● What this task involves
An exact copy of the listing is what is needed; please output it in full.
**** Data segment
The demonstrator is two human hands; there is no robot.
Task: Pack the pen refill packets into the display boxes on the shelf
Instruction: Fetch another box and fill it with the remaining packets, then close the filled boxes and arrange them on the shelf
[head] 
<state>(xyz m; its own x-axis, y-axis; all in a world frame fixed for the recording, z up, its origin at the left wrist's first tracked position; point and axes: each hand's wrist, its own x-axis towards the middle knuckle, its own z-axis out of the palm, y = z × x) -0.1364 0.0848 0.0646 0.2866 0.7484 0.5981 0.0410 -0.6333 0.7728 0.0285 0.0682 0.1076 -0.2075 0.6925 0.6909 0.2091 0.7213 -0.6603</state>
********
● Solution to this problem
The demonstrator is two human hands; there is no robot.
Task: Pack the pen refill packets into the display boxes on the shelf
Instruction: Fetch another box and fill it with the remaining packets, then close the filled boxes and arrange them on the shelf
[head] 
<state>(xyz m; its own x-axis, y-axis; all in a world frame fixed for the recording, z up, its origin at the left wrist's first tracked position; point and axes: each hand's wrist, its own x-axis towards the middle knuckle, its own z-axis out of the palm, y = z × x) -0.1364 0.0848 0.0646 0.2866 0.7484 0.5981 0.0410 -0.6333 0.7728 0.0285 0.0682 0.1076 -0.2075 0.6925 0.6909 0.2091 0.7213 -0.6603</state>

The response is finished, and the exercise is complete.